NorthStar Dynamics,

16 Year Old Secures Government Contracts, Makes International Coronavirus PPE Deal

When America needed 50,000 coronavirus masks, it turned to Wesley Ross. America didn’t care that Wesley was 15, living in Woodbury and operating from a messy desk laden with Legos and an Xbox.

Businesses were screaming for the masks, and Wesley’s young company, NorthStar Dynamics, managed to track them down in a Chinese factory.

“I got them for 41 cents per mask,” he said proudly. The disposable three-ply masks are only a small part of the business that the brash and unstoppable Wesley has been able to grab.

“I have always tried to do big things,” he said. “I was not meant to be an everyday high-schooler.”

Now 16, the rising junior has carved a niche in the business world as a bottom feeder for government contracts. He bids on contracts too small to get the attention of most businesses.

Day after day, he taps his keyboard to dig up tiny contracts for things the government needs. He then finds a manufacturer to make it, a trucking company to deliver it and the right bid for the buyer to accept it.

He’s not filling orders for $2 billion B-2 stealth bombers. But if a prison needs copy paper, or a hospital needs 50 office chairs, Wesley is on it.

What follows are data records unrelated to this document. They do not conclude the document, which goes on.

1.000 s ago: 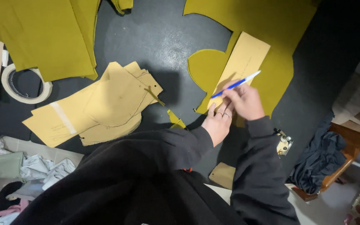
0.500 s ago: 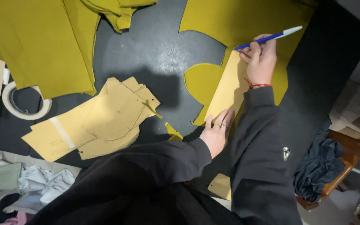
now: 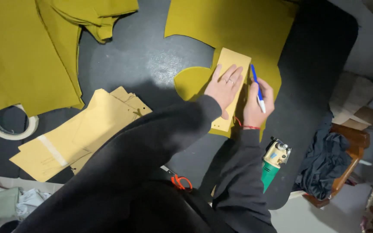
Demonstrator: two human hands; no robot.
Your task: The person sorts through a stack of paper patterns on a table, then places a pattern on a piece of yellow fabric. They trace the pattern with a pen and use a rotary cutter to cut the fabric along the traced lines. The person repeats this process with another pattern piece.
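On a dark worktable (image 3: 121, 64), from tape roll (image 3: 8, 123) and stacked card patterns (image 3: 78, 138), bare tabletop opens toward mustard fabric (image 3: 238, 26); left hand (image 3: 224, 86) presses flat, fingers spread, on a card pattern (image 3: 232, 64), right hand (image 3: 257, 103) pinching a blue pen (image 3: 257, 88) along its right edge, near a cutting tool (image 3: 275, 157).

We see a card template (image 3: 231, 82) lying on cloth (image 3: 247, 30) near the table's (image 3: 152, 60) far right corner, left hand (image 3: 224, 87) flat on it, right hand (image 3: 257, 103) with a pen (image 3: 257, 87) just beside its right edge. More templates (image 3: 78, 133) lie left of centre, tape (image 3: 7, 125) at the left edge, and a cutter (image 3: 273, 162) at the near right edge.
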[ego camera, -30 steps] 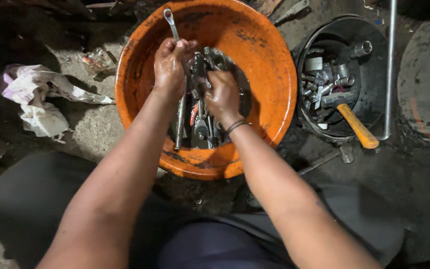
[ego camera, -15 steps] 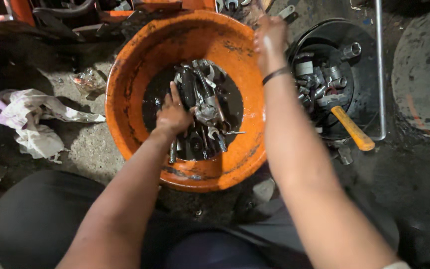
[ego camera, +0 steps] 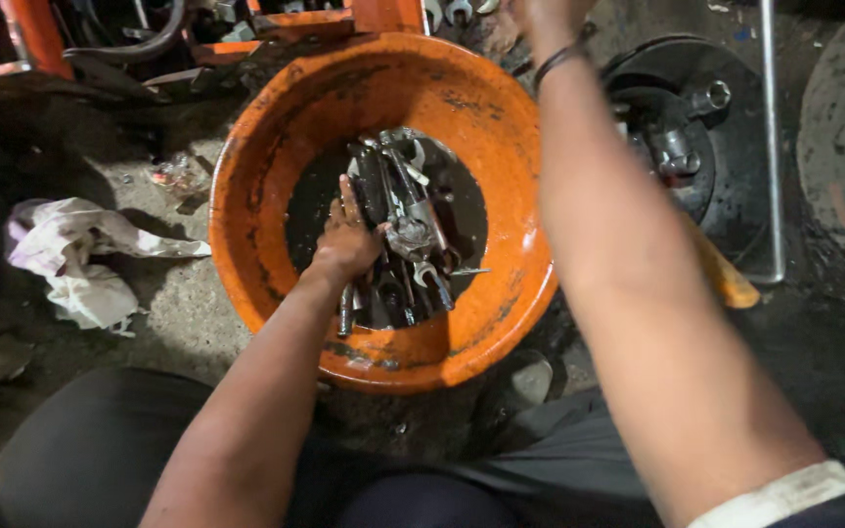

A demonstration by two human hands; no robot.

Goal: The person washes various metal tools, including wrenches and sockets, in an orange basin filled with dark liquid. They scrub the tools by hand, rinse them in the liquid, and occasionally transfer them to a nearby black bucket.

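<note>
The left hand (ego camera: 346, 242) lay palm-down inside the orange basin (ego camera: 268, 176), its fingers spread and pressed on the pile of wrenches (ego camera: 405, 235), touching them without clearly gripping any one. The wrenches sat heaped in dark oily liquid at the bottom of the basin, probably left there to soak. The right hand (ego camera: 538, 18) reached up past the basin's far rim, cut off by the top of the view, so I could not tell whether it was closed or holding anything; a dark band circled its wrist. The basin stood on a grimy concrete floor (ego camera: 178, 323) just in front of the person's knees. A crumpled white rag (ego camera: 75, 259) lay toward the floor's left edge. A black round tray (ego camera: 735, 205) with metal parts stood just right of the basin.
</note>
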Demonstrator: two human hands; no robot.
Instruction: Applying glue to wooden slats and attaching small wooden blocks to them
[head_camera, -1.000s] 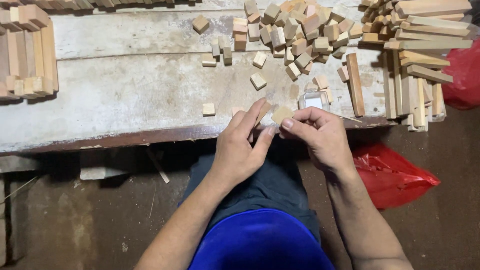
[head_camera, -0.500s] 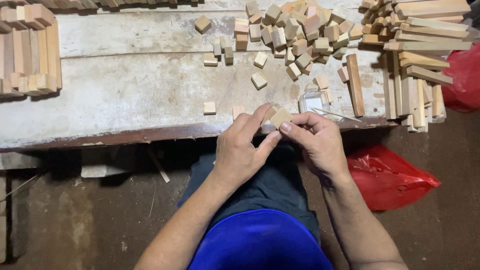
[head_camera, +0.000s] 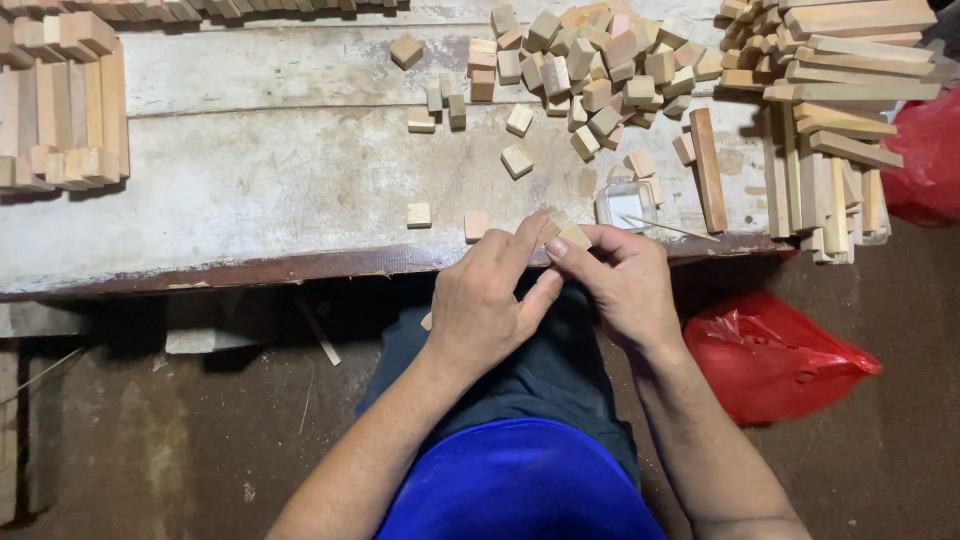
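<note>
Hands meet at near edge of desk (head_camera: 250, 200), just over the lap. Left hand (head_camera: 490, 305) and right hand (head_camera: 625, 290) both pinch one small wooden block (head_camera: 560, 232) between thumb and fingertips; left grip closed on block's left side, right grip closed on its right side w/ index finger laid along top. Block held off the desk surface, just above the edge, close to body, prob. so both hands can steady it and see its faces. Whether it's one piece or two pressed together: can't tell, fingers cover the join.

Just right of the hands: small clear tray (head_camera: 625, 203) w/ a thin stick (head_camera: 665, 228) lying beside it, within easy reach of right hand. Could be glue + applicator; not certain.

Loose pile of cut blocks (head_camera: 590, 60) at far centre-right of desk, heaped, no order; stock kept an arm's reach away. A few strays nearer: two single blocks (head_camera: 420, 215) close to desk edge, just left of the hands, apart from each other.

Long wooden strips (head_camera: 830, 110) stacked at right end, some overhanging the edge. One short strip (head_camera: 706, 170) lies alone btw pile and stack. Neat rows of blocks (head_camera: 60, 110) stood together at far left, well apart from the loose heap.

Red plastic bag (head_camera: 775, 355) on floor by right knee; another red bag (head_camera: 925, 150) at right margin.
</note>
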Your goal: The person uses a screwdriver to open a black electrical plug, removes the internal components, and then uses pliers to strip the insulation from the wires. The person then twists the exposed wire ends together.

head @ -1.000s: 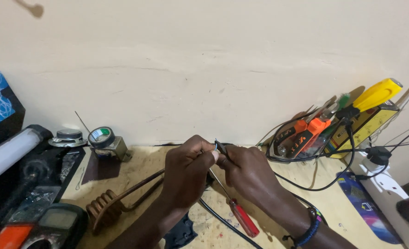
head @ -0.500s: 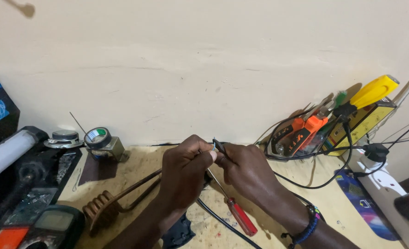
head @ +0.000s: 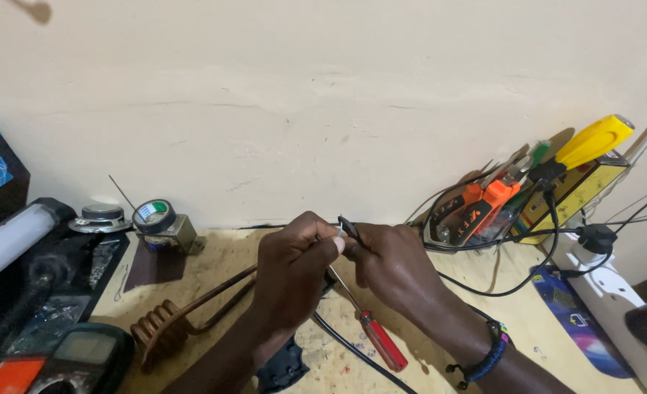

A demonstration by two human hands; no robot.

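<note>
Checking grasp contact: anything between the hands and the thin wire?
Nothing visible. The left hand and right hand meet fingertip to fingertip, pinching the thin wire directly; the red-handled screwdriver lies below on the bench.

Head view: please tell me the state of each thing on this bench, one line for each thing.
Left hand: pinching a thin wire.
Right hand: pinching the same wire end, fingertips meeting the left hand's.
Red screwdriver: lying flat on the bench, untouched.
Copper coil: lying on the bench.
Tape roll: resting on a small metal block.
White plug: plugged in.
</note>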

He has discovered that even though the contracts are small, there are many of them – enough for $10,000 in sales last month.

“That’s how you beat the big dogs,” said Wesley. His mom, special-education teacher Rasheida Ross, remembers Wesley’s first business transactions – selling bracelets made of rubber bands, as a 7-year-old.

Wesley founded his first real business on his 15th birthday – a line of car accessories and electronics called SpeedLabs, to raise money for a car club. “I made $5,500 in one summer,” he said.

But he didn’t get serious about business until he watched the 2016 movie “War Dogs,” a fictional account of a true story. He watched, fascinated, as two young entrepreneurs landed a contract to supply $300 million in weapons to the U.S. military.

“I saw Jonah Hill in that movie, and I said, ‘I do not need to sell electronics.’ It was mind-blowing for me.”

‘I AM PERSISTENT’

Last July, with no startup capital or experience but plenty of self-confidence, Wesley started NorthStar Dynamics and got certified as a small and minority-owned business.

Just as in the movie, he looked over government requests for supplies and began bidding.

“I am persistent when it comes to contracts,” he said.

“A military base in Oklahoma will say they need 5,000 cans of corn. Well, I know many, many manufacturers of canned corn.”

He’s bid on lockers, paper, salt for highways. “I sent canned beans and kosher condiments to a prison in Arizona,” he said. He recently sold diesel fuel, to be loaded onto a Mississippi River barge.

His largest contract was for $115,000, for gravel delivered to a military base. On that deal, he made $11,000, which he split with a one-time contract partner.

Now, with about $3,500 a month in profit, he can afford to hire two other high school students to help the business.

MASKS DEAL

Unlike his other deals, the coronavirus masks purchase did not come through the federal government. Instead, he bought the cache straight from a company in China and had them shipped to his grandparents’ house in Georgia.

He placed ads online and before long, trucks began backing up to the house.

“My goal with the masks was to get them to the public as fast as possible,” he said. He donated 250 masks for every 1,000 masks he sold, and gave 25 percent of his revenue for coronavirus relief.

Since finding success with the masks, he has branched out into supplying businesses. The website now has 285 products, but he says he can get anything a business needs. “I want to be a one-stop shop for businesses,” he said.

Wesley has no immediate plans for a more impressive headquarters.

He sheepishly describes his “quote-unquote home office” as a bedroom desk with a computer, TV, Xbox, Legos, and a 4-foot stack of papers that essentially is the filing system for NorthStar Dynamics.

“I am a creative teenager,” he shrugged. “I don’t see any other high schoolers doing this.”